• [Work instruction] Go through the data and copy each line where the word "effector" shows up.

• [Data segment]
━━━━━━━━

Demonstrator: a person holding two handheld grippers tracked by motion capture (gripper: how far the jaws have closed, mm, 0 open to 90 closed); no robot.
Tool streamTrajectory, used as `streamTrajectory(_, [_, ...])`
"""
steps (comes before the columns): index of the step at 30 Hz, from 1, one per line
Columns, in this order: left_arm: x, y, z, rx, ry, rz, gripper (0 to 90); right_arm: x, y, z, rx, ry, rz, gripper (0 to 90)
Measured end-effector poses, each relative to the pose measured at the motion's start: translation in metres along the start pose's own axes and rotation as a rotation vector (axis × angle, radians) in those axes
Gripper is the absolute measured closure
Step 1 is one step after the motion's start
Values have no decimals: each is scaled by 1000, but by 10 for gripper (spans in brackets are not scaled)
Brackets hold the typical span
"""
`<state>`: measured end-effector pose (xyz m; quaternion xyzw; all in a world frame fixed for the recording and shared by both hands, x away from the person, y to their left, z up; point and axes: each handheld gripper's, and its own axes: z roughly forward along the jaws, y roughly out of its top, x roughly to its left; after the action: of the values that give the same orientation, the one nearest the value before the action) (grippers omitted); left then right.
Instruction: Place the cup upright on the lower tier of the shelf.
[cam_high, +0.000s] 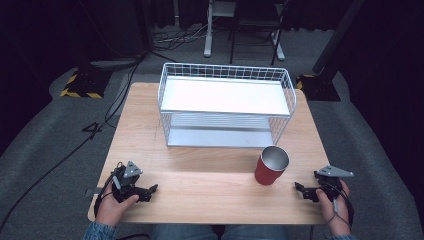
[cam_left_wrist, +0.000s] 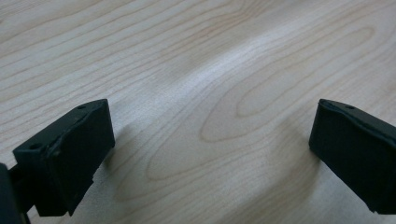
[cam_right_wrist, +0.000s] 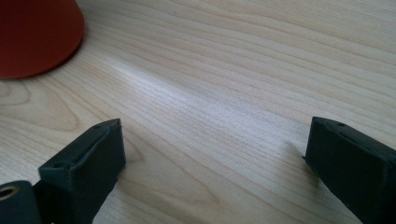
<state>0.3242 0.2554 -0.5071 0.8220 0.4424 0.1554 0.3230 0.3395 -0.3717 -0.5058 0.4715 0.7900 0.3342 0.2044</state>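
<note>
A red cup with a silvery inside stands upright on the wooden table, right of centre; its base shows at the top left of the right gripper view. My left gripper rests near the table's front left corner, open, with bare wood between its jaws. Near the front right edge, a short way right of the cup, my right gripper is also open and holds nothing.
A white wire basket rack with two shelves stands at the back middle of the table. Cables, a chair and stand legs sit on the grey floor beyond. Open tabletop lies between the two grippers.
</note>
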Motion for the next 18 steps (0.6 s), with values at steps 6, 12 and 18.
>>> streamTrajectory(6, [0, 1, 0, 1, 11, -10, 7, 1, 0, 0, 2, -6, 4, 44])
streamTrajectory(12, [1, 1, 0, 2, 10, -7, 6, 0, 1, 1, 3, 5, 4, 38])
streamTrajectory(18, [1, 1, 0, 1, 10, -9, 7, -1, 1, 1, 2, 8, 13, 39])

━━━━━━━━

• [Task result]
Measured end-effector poses, each relative to the pose measured at the motion's start: translation in metres along the start pose's own axes and rotation as a rotation vector (axis × angle, radians) in those axes
`<state>`: measured end-effector pose (xyz m; quaternion xyzw; all in a world frame fixed for the recording and shared by both hands, x away from the person, y to their left, z up; point and axes: each handheld gripper's, and its own axes: z roughly forward along the jaws, y roughly out of its top, x roughly to its left; after the action: of the values that give the same orientation, the one nearest the value before the action) (grippers omitted); left then right.

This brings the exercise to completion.